— По-моему ты перебарщиваешь со своей прямолинейностью... –
сказал я, а про себя подумал, что «серый» – самое-то сейчас для
меня, подходящий имидж, который так трудно удерживать прожженному
делюге.
— Привыкай! – улыбнулась математичка.
Я пожал плечами — дескать, зачем мне привыкать? Мы как раз вошли
в обыкновенный подъезд обычной пятиэтажки. Вот к чему я точно начал
привыкать, так это к отсутствию домофонов... Да и сами двери
зачастую не закрываются. Но на лестничной клетке ни тухлятиной, ни
прочей мочой не пахло. На окнах цветочки. Стены не изрисованы, если
не считать одной «невинной» надписи мелом, выведенной
детсковато-округлым почерком: «Вожатая дура!».
— Вот мы и пришли! — сказала училка, нажимая на вросшую в слои
краски кнопку звонка на втором этаже.
Я невольно приосанился и одернул куртку, словно пришел
знакомиться с родителями невесты. Щелкнул открываемый замок. Обитая
черным кожзамом дверь распахнулась.

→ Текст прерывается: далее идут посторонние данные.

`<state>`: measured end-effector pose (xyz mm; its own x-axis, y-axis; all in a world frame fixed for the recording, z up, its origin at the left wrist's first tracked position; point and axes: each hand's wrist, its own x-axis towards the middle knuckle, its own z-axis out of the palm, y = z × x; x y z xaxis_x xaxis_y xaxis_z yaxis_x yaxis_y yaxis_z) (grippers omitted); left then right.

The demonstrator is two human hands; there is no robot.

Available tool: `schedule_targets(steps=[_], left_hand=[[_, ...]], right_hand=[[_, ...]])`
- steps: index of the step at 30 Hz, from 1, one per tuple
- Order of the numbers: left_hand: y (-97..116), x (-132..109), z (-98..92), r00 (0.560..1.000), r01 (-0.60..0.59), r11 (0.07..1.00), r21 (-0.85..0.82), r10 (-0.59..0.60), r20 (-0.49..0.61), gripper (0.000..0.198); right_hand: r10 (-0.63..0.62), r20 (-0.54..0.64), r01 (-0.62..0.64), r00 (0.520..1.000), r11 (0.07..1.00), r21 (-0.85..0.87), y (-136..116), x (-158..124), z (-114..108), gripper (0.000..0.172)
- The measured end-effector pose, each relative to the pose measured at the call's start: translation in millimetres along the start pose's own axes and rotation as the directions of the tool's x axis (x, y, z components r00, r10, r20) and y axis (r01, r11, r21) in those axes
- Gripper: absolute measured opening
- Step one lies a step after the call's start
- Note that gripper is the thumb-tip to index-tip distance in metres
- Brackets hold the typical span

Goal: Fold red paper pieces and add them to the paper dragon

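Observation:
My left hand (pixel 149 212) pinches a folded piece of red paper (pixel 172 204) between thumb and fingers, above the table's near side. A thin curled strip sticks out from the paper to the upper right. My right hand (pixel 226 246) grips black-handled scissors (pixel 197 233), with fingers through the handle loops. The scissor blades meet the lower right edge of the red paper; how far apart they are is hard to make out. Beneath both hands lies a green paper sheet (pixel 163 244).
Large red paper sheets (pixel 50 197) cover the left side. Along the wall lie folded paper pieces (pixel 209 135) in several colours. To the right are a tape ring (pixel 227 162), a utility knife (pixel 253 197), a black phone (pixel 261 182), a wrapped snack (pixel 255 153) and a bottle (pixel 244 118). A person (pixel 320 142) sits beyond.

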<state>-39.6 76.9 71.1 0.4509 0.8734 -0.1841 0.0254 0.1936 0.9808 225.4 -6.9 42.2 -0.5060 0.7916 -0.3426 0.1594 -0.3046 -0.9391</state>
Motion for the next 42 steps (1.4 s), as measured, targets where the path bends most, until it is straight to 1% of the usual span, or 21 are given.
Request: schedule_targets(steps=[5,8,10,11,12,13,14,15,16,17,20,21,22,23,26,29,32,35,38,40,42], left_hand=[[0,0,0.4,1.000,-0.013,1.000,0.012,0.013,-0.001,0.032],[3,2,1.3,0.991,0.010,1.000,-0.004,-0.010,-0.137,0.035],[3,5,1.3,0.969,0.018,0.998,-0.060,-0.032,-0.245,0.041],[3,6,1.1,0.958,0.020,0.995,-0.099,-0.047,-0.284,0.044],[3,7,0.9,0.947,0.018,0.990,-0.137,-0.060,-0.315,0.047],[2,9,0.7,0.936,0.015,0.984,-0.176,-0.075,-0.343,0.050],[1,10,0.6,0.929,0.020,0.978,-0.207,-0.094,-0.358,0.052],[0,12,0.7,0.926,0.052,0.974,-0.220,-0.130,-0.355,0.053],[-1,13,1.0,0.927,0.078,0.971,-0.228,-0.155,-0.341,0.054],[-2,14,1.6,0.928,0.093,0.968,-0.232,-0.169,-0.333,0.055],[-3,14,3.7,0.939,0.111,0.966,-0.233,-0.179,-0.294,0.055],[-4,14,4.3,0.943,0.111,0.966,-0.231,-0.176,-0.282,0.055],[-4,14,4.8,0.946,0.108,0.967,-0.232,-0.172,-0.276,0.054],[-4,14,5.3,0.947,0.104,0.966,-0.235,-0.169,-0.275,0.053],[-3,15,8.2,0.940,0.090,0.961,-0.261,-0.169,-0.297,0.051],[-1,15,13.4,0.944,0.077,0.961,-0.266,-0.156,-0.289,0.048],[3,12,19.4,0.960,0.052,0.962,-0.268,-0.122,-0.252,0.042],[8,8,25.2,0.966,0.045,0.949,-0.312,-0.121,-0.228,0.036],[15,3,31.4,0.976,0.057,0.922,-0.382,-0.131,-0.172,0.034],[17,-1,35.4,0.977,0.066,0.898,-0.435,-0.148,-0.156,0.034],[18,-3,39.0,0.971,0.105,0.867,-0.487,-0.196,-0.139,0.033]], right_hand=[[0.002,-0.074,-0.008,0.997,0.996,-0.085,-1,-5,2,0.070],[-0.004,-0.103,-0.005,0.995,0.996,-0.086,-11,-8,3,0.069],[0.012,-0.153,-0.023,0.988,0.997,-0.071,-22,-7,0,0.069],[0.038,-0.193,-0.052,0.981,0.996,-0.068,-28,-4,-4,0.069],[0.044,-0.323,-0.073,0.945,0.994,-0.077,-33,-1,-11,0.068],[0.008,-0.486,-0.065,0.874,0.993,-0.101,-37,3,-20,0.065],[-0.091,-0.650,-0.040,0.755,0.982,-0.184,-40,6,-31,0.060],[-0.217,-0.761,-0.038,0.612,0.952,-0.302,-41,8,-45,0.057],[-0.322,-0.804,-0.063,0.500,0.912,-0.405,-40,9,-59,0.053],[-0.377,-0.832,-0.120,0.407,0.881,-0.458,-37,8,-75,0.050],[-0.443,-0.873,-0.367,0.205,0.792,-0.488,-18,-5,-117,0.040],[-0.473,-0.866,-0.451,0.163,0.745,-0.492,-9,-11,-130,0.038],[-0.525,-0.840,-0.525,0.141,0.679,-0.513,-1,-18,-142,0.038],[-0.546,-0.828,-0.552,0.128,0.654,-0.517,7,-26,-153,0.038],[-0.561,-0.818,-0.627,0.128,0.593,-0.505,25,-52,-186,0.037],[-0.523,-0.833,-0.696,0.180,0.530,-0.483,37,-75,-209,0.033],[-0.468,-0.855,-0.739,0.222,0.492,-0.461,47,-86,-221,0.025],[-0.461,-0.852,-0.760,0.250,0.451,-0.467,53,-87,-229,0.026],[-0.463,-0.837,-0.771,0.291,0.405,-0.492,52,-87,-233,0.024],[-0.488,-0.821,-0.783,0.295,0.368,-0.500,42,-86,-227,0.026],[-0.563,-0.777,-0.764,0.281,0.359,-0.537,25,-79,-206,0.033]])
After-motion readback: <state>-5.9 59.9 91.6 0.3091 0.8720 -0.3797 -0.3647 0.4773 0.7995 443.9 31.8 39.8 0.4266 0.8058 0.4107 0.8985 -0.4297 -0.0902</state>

Появилась полная женщина в
цветастом халате и платке, надетом поверх бигудей.
— Добрый вечер! — поздоровался я, покуда она меня с интересом
разглядывала. — Александр Сергеевич.
— Добрый! — отозвалась она. — Глафира Семеновна.
— Мама, покормишь нас с коллегой? — спросила Тигра, когда мадам
посторонилась, пропуская нас.
— Да. Разумеется, — сказала та. — Дождемся только отца. Вечно он
на работе торчит.
— Пойдем пока ко мне, — распорядилась математичка.
Скинув башмаки, я повесил куртку на крючок вешалки и прошел в
комнату неформалки Тигры. Я думал тут будут все стены обклеены
постерами с Элвисом Пресли и Джимом Моррисоном. Громадный бобинник
с катушками, диаметром с мою голову. Винил — с забугорными
шлягерами. Иконы на стенах, вперемешку с репродукциями картин Рене
Магрита и Сальвадора Дали. Ящики стола, набитые самиздатом с
«Архипелагом ГУЛАГом» Солженицына и «Чайкой по имени Джонатан
Ливингстон» Ричарда Баха.
Насчет ящиков ничему не могу сказать, вот все остальное — ровно
наоборот. Никаких Пресли, Моррисонов и Дали. Календарь с
олимпийской символикой, какие-то пейзажики в рамочках. Вместо
бобинника — проигрыватель, на прозрачной прямоугольной крышке
которого лежали пластинки. Судя по скромному оформлению того, что
лежало сверху — действительно с классикой. Еще имел место — книжный
шкаф. Строгие позолоченные корешки с надписями не только на русском
языке. А те, что на русском — Толстой, Чехов, Достоевский.